Versammlungsleiter kann jede in der Gesellschafterversammlung anwesende geschäftsfähige natürliche Person sein.
Die Einsetzung erfolgt lt. BGH durch Beschluss mit einfacher Mehrheit, Mitteilung des Beschlusses gegenüber dem Gewählten und die Annahme der Wahl durch den Versammlungsleiter. Die Wahl eines Versammlungsleiters ist ein organisatorischer Akt und bedarf damit keiner vorherigen Ankündigung in der Tagesordnung.
Bei der Wahl zum Versammlungsleiter sind alle Gesellschafter stimmberechtigt, auch diejenigen, die bei der eigentlichen Tagesordnung – Abberufung Gesellschafter-Geschäftsführer, Ausschluss Gesellschafter, Einziehung Geschäftsanteil, Zwangsabtretung Geschäftsanteil – einem Stimmverbot unterliegen. Somit kann sich ein Mehrheitsgesellschafter selbst zum Versammlungsleiter wählen und so seine Position für das folgende gerichtliche Verfahren- Beschlussmängelklage, Anfechtungsklage, Feststellungsklage – nicht unerheblich verbessern: Der bestellte Versammlungsleiter ist zur verbindlichen Beschlussfeststellung befugt.

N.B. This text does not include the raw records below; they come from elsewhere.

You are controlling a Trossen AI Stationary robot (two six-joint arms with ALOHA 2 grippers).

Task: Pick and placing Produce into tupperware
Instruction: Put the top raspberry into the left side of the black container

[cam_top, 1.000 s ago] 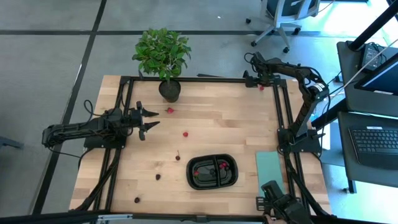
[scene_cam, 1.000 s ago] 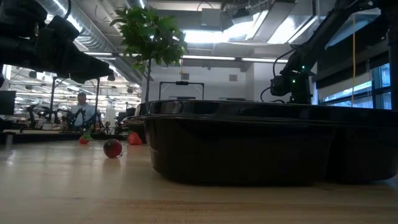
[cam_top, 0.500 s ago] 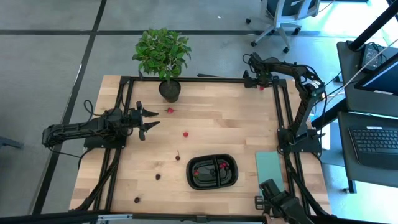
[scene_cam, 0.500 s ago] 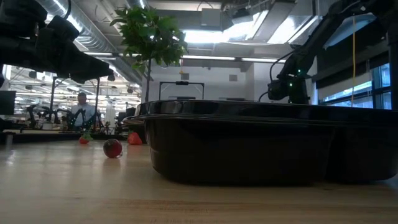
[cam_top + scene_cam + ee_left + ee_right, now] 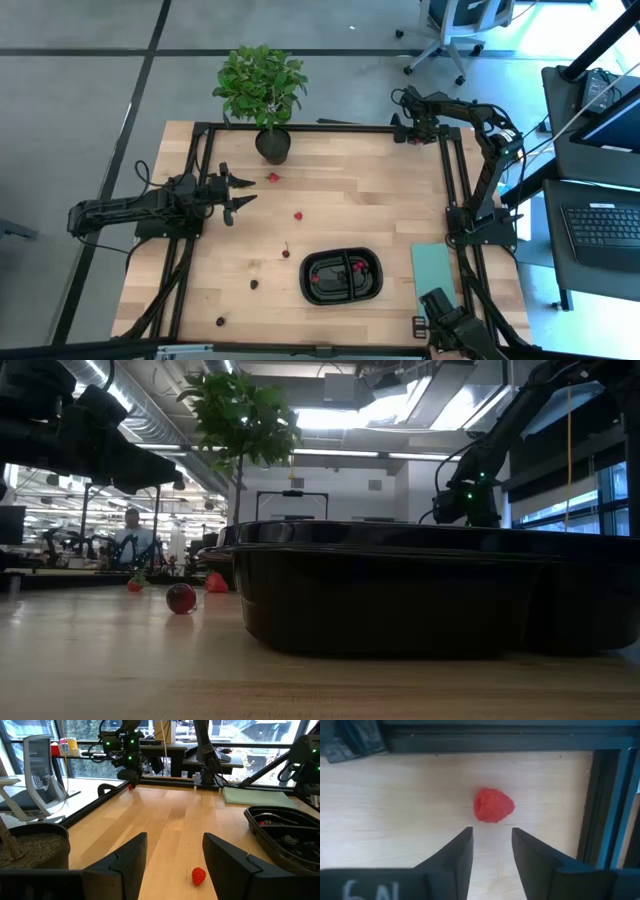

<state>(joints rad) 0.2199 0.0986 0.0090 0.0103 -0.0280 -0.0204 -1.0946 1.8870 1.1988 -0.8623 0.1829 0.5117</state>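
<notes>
The produce is small red and dark berries scattered on the wooden table: [image 5: 273, 178], [image 5: 298, 214], [image 5: 286, 252], [image 5: 254, 284]. The black two-compartment tupperware [image 5: 342, 276] stands at the near middle with a few red pieces inside. My right gripper [image 5: 492, 839] is open at the table's far right corner [image 5: 413, 131], its fingertips just short of a red raspberry [image 5: 493, 806] lying on the wood. My left gripper [image 5: 240, 196] is open and empty at the left, with another raspberry [image 5: 198, 875] on the table ahead of it.
A potted green plant [image 5: 262, 90] stands at the far edge. A flat pale teal rectangle [image 5: 432, 268] lies right of the tupperware. A black frame rail [image 5: 605, 805] runs close beside the right gripper's raspberry. Another dark berry [image 5: 220, 322] lies near the front left.
My right gripper has shifted a little toward the table's left at the far right corner and now covers the raspberry there in the high view. My left arm has kept still.
</notes>
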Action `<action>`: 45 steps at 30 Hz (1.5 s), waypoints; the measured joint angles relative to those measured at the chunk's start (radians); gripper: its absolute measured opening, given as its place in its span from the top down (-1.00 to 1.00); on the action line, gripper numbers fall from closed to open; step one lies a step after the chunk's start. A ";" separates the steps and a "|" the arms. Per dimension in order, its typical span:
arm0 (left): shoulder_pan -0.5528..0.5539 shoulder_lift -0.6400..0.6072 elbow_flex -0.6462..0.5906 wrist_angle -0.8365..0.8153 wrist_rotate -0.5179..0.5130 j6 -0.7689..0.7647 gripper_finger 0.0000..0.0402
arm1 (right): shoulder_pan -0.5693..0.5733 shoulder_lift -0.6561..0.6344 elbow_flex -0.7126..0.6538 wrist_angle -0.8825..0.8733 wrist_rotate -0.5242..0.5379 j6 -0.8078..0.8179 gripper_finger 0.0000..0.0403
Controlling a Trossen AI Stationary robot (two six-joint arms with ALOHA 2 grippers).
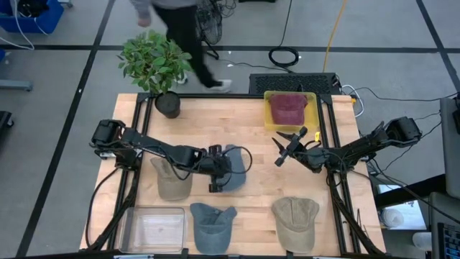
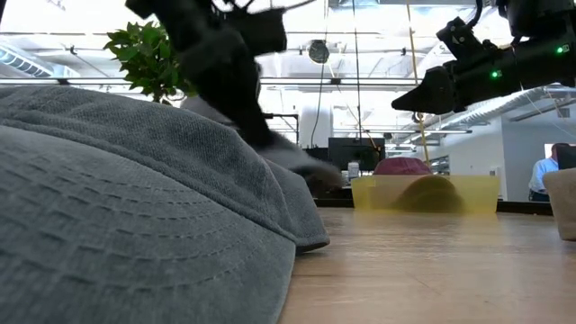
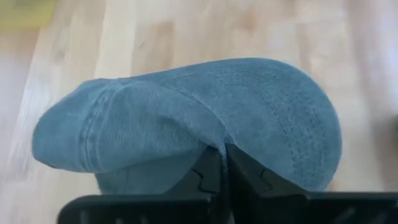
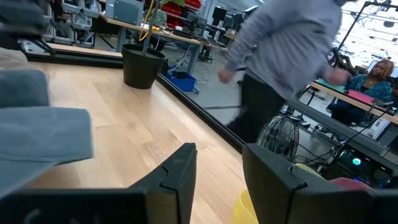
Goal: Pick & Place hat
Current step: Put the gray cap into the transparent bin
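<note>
While the blue-grey cap (image 1: 233,167) lies near the middle of the bench (image 1: 251,137), we see the left pincer (image 1: 215,171) clamped on its edge, fingers (image 3: 211,177) pressed together with fabric pinched between them in the left wrist view. Just beside that cap, on the side of the left arm's base, lies a tan cap (image 1: 172,180). Toward the bench's front edge from the blue-grey cap we find a darker blue cap (image 1: 213,224), a clear plastic bin (image 1: 152,229) and a khaki cap (image 1: 296,221). Toward the back edge sits a yellow bin (image 1: 267,115) holding a maroon cap (image 1: 287,108), and a potted plant (image 1: 154,65) stands at the far corner. Our right pincer (image 1: 287,147) hovers between the blue-grey cap and the yellow bin, fingers apart and holding nothing. Beyond the bench, a person (image 4: 280,56) walks past.
</note>
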 joint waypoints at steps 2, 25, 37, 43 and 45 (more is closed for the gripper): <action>-0.026 0.000 0.039 -0.019 0.000 0.019 0.87 | 0.000 0.000 0.000 -0.001 0.000 0.000 0.40; -0.418 -0.257 0.234 -0.363 0.137 -0.252 0.89 | 0.000 -0.001 -0.001 0.013 0.000 0.002 0.40; -0.667 -0.329 0.223 -0.460 0.172 -0.542 0.90 | 0.000 0.000 -0.001 0.004 0.000 0.019 0.40; -0.767 -0.329 0.139 -0.457 0.128 -0.711 0.93 | 0.000 0.000 -0.001 -0.012 0.000 0.027 0.40; -0.794 -0.329 0.098 -0.444 0.117 -0.774 0.89 | 0.000 0.000 -0.001 -0.012 0.000 0.029 0.40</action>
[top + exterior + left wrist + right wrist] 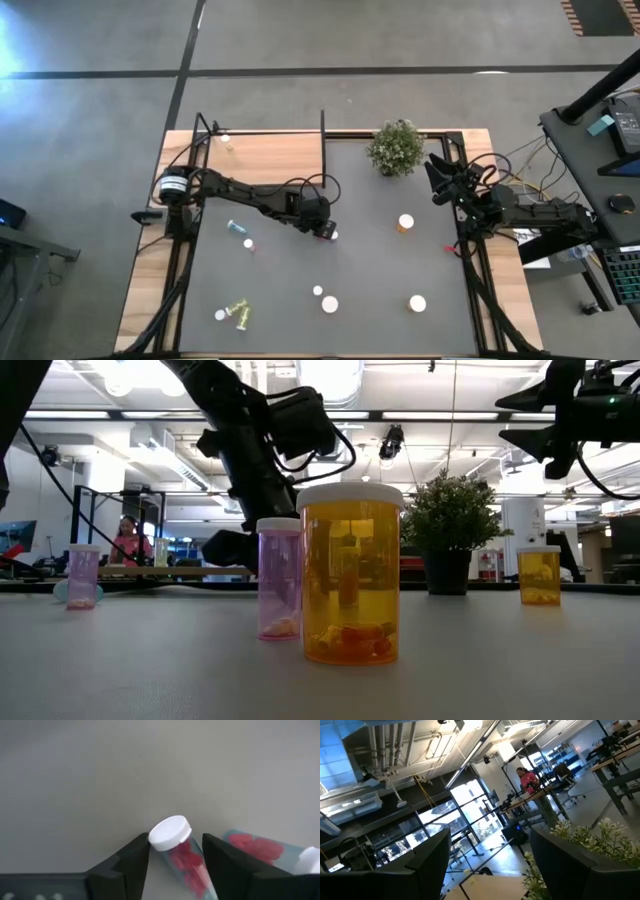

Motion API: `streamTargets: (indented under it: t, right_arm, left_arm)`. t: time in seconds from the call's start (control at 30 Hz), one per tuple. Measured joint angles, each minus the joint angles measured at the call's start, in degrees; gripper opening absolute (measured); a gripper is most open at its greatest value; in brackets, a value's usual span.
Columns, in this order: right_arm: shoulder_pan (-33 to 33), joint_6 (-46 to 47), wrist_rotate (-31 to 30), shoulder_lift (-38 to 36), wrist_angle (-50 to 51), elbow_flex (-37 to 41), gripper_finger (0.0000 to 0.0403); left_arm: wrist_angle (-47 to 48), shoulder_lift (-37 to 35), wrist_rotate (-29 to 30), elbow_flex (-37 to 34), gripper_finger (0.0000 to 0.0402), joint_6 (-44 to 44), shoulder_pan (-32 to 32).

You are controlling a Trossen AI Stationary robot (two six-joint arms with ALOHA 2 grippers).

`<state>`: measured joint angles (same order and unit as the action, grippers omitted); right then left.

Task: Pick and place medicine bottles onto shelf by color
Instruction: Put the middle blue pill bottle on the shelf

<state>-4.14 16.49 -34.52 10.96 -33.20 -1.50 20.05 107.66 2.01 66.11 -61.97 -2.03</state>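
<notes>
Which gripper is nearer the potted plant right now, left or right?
Right. The right gripper hovers just beside the potted plant, at the table's right edge. The left gripper is farther off near mid-table, its fingers around a bluish bottle.

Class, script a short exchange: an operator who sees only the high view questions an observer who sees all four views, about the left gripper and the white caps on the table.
Operator: What is under the left gripper?
Observer: The left wrist view shows a bluish bottle with red pills, white-capped and tilted. It sits between the left gripper's fingers, with a gap on one side.
Operator: Is anything beside it?
Observer: A second bottle with red pills lies just past one finger.
Operator: Two caps sit close together near the front. What colours are those bottles?
Observer: The low view shows a large orange bottle and a smaller pink bottle, both upright.
</notes>
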Motion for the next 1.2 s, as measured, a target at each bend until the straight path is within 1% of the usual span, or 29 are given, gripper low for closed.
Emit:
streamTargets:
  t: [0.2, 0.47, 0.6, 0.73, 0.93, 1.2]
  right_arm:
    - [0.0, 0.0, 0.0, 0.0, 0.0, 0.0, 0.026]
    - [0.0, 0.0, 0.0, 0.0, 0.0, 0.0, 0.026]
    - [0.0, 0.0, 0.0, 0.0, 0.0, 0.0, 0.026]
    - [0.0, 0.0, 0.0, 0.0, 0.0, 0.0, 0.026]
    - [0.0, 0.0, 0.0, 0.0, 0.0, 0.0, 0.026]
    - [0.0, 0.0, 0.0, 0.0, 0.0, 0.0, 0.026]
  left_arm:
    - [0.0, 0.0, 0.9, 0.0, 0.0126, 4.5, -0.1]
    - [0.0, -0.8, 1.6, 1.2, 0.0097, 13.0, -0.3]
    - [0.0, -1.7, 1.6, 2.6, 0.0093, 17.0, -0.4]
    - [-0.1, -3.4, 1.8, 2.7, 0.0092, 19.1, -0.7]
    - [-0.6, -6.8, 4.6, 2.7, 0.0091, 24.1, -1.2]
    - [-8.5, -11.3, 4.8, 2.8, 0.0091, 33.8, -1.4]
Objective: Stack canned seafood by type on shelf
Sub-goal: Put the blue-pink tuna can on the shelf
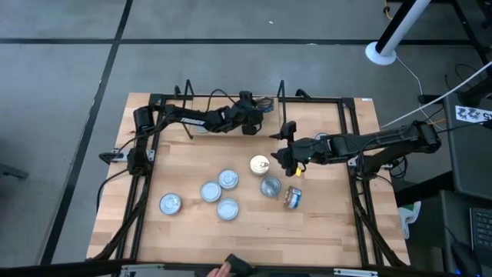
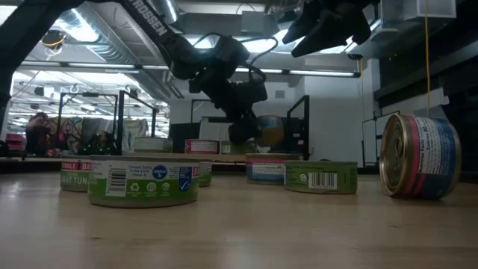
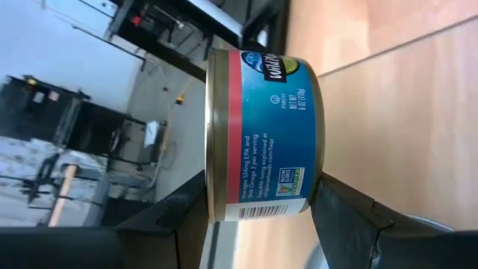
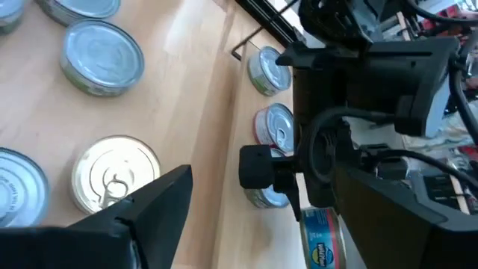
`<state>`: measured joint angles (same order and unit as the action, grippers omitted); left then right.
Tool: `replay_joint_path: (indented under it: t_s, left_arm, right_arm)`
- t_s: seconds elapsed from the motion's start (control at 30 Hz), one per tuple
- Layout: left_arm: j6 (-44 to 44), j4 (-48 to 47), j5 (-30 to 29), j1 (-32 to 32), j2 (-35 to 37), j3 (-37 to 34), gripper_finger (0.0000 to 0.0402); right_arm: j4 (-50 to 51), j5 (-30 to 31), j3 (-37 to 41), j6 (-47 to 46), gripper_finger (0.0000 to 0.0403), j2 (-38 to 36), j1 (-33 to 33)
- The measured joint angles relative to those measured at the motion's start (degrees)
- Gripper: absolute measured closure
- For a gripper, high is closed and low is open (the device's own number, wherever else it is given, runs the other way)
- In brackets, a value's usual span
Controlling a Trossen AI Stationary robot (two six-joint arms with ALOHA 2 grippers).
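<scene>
My left gripper (image 1: pixel 250 121) is at the table's far side, shut on a blue tin with a red band (image 3: pixel 261 134). The tin also shows in the low view (image 2: pixel 267 131), above the shelf (image 2: pixel 149 158). Three tins (image 4: pixel 276 123) lie in a row on the shelf beside it. My right gripper (image 1: pixel 286 148) is open and empty above the table's middle, near the gold-lidded tin (image 1: pixel 260 165). Several silver-lidded tins (image 1: pixel 227 208) lie flat on the table. One tin (image 1: pixel 293 198) rests on its curved side. My left gripper pinches the blue tin between its two fingers. One finger is on the tin's lid end (image 3: pixel 213 190) and the other on its bottom end (image 3: pixel 317 183). The tin is lifted clear, with its labelled side facing the wrist camera.
Black frame rails (image 1: pixel 354 165) run along the table's left, right and far sides. The loose tins crowd the table's middle. At the near edge a dark object and a fingertip (image 1: pixel 231 266) show. The table's near left corner is bare wood (image 1: pixel 154 238).
</scene>
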<state>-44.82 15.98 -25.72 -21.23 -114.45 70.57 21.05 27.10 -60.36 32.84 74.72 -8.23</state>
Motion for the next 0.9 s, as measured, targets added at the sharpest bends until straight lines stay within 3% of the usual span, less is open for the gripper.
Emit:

Wie erfolgt die Abberufung eines Versammlungsleiters?
Ein bestellter V. kann durch Gesellschafterbeschluss mit einfacher Mehrheit – sofern die Satzung der GmbH keine abweichende Regelung enthält – jederzeit wieder abberufen werden.
Sofern allerdings die Satzung der GmbH die Person des Versammlungsleiters bestimmt, kann dieser lt. BGH nur aus wichtigem Grund abzuberufen werden, wobei Stimmverbote zu berücksichtigen sind.